[St. Pachomius Library]

Greece, Greeks, and Hellenism

The culture of the Roman Empire --- its literature, art, philosophy, and social mores --- was essentially Greek, and ancient elites as far away as India also adopted Hellenic fashions. Because of this, Hellenism has an unusual role in Orthodox history. On the one hand, it was the way of thinking with which the gentile Church mostly had to contend --- "Greek" and "pagan" remained synonymous for some Orthodox writers (including Greek Orthodox ones) as late as the XIX Century. On the other hand, the success of the Apologists in finding what was already or potentially Orthodox in Greek thought and the use of Greek philosophical terminology as the official vocabulary of Orthodox theology, not to mention the adoption of Christianity as the state religion of the Empire, meant that Hellenism and Orthodoxy soon developed a far less adversarial relationship.
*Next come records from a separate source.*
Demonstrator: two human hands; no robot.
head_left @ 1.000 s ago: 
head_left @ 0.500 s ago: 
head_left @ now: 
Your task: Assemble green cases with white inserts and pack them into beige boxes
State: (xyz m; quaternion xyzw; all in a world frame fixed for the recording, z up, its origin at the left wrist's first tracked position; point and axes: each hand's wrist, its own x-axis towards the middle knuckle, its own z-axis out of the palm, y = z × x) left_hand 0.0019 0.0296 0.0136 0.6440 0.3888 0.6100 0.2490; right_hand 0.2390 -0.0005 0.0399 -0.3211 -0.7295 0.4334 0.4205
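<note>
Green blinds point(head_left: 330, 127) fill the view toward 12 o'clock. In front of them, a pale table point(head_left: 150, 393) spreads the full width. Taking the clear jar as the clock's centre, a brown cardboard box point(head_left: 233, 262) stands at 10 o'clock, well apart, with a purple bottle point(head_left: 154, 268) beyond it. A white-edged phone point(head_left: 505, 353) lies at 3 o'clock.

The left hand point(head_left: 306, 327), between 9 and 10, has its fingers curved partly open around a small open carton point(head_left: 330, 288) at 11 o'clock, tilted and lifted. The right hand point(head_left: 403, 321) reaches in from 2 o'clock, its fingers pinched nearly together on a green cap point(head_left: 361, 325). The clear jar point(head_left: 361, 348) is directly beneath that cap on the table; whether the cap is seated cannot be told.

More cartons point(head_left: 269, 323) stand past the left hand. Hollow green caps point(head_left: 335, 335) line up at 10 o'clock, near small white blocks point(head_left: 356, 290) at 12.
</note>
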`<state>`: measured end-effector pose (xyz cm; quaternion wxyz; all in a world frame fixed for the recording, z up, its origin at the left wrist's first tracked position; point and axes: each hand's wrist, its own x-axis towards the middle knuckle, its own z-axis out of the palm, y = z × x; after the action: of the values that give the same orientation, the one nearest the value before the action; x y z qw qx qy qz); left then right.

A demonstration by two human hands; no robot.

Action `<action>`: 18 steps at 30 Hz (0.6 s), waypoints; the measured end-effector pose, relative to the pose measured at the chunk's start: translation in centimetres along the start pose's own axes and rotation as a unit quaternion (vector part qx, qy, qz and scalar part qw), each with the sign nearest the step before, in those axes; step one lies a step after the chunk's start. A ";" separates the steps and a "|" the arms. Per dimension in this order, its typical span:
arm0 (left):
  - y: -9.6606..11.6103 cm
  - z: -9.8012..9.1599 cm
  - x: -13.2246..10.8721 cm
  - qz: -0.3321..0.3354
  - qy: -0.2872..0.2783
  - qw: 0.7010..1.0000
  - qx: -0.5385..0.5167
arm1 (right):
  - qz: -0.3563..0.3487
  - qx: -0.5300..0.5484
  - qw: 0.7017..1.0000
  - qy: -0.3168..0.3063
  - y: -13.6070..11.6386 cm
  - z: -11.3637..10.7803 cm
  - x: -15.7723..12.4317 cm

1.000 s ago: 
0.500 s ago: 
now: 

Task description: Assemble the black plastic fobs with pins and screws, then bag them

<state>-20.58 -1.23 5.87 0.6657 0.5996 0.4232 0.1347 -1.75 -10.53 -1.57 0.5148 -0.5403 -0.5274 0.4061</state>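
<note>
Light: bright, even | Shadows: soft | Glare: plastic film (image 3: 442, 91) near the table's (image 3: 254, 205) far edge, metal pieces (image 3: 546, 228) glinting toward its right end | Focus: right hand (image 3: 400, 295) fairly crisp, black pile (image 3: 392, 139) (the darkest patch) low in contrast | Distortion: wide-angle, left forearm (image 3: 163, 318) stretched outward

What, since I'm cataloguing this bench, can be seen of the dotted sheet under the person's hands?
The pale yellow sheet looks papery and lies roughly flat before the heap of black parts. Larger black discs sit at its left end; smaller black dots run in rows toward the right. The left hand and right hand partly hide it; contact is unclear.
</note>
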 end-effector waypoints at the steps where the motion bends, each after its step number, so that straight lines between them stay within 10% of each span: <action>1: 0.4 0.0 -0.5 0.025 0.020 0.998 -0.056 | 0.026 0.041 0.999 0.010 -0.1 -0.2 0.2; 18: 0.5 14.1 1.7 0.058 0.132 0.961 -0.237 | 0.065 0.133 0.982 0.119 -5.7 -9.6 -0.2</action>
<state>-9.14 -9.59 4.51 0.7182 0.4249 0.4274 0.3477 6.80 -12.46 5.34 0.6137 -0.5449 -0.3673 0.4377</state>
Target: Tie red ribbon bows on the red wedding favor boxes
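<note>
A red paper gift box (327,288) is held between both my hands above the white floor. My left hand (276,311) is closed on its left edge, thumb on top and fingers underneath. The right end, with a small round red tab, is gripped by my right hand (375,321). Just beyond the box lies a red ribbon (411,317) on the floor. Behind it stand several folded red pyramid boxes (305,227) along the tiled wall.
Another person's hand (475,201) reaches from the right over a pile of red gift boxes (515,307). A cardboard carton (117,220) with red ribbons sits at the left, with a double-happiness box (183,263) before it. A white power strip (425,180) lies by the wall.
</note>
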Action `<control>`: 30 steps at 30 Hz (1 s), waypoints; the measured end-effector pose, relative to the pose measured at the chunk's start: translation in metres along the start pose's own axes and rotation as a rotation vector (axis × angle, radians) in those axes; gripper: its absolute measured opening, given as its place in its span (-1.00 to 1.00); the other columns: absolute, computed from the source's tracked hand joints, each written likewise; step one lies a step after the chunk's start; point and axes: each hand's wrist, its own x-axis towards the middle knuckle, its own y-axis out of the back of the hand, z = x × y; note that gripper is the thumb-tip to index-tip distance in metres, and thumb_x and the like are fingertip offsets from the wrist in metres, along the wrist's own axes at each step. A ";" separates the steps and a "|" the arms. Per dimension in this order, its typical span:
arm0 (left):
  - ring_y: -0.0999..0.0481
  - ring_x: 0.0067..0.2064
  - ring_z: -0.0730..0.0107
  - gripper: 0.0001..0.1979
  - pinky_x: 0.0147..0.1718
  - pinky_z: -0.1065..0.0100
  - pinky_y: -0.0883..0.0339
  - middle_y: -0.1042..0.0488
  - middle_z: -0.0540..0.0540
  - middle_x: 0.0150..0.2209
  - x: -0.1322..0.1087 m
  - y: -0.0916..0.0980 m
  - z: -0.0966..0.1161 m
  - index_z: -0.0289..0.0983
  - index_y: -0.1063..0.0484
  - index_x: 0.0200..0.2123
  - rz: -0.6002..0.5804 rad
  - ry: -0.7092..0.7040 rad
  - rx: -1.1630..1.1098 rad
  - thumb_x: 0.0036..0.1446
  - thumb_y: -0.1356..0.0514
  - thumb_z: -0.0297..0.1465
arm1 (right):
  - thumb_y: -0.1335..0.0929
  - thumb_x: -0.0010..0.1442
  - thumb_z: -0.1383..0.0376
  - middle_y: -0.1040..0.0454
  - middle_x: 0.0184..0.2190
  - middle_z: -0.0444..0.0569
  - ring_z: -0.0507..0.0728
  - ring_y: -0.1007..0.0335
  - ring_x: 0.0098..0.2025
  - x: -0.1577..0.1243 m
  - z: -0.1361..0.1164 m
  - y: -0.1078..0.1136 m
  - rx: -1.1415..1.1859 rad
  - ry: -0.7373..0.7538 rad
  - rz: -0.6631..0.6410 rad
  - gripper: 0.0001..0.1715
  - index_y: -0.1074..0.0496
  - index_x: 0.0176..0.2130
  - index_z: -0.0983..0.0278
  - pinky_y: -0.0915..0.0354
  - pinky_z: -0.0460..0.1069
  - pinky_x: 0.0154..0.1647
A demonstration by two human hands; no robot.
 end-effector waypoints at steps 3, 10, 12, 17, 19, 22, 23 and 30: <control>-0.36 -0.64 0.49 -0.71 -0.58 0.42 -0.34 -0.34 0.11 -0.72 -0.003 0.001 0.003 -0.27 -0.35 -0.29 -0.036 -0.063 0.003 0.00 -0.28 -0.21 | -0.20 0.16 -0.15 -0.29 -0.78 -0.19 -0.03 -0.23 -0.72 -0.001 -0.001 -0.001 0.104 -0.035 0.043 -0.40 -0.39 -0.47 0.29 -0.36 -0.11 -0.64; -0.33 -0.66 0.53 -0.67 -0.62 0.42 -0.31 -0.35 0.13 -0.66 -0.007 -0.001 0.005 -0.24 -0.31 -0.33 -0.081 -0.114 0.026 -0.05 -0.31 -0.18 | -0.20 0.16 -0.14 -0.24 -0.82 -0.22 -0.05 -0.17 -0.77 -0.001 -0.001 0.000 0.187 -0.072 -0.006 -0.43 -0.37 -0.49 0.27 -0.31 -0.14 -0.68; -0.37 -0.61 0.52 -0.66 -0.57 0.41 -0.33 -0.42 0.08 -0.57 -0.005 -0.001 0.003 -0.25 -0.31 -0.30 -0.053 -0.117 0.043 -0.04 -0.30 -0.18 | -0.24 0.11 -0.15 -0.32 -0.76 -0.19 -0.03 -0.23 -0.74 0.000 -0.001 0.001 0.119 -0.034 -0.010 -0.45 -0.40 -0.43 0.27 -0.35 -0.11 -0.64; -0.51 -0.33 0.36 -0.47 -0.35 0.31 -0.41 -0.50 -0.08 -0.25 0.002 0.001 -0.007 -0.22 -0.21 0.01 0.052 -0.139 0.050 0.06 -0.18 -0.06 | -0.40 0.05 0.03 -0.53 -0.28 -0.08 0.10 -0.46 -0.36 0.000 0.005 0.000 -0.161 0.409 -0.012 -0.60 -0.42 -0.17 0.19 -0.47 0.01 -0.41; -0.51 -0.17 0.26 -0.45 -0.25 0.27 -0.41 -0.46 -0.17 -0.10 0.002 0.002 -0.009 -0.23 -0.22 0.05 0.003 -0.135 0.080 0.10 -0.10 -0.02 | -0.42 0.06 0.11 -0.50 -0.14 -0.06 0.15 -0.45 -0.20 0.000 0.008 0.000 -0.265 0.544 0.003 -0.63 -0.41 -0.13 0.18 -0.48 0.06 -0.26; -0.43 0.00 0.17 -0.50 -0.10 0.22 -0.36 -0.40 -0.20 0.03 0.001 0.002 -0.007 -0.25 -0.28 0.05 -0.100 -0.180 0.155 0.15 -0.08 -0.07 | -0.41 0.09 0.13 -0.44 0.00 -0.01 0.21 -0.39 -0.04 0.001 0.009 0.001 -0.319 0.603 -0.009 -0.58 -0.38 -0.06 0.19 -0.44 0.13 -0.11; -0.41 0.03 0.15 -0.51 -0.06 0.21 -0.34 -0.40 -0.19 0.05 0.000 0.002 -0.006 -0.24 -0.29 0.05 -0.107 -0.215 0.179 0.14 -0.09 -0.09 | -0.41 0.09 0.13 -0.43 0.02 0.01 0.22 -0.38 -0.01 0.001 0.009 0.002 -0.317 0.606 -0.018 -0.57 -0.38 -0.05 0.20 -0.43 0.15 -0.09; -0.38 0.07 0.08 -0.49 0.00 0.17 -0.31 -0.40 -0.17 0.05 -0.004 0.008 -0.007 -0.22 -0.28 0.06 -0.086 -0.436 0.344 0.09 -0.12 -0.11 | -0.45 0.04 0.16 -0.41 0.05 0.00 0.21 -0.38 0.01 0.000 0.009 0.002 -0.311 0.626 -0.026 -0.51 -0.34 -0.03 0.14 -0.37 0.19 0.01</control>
The Church transformed classical culture deeply from within, but classical culture also more superficially came to pervade the Church; barbarians adopted the Faith in part to enjoy the benefits of a more advanced civilisation. In the West, the Latin Church acted as the main custodian of that civilisation after its secular embodiment disintegrated; in the East, the Greek church adopted a less rigidly classical stance, allowing the use of vernacular languages, but in fact secular Hellenic values were invariably and inevitably transmitted alongside Christian ones, mostly to the great benefit of the converted peoples. The fall of the Eastern Empire, the emergence of a new Western culture, and the ascendancy of Westernising emperors in Russia changed this situation somewhat in the Orthodox world at large. In Greece itself, nationalist writers drew on the pagan and Byzantine past in equal measure, and the unique role of Hellenism in Orthodox history has given a special character to the Greek versions of those nationalistic and phyletistic tendencies which have arisen in the all national Orthodox churches. Nevertheless, it remains true that the best aspects of the Hellenic inheritance are part of the universal Orthodox heritage and Greece's particular gift to the Church.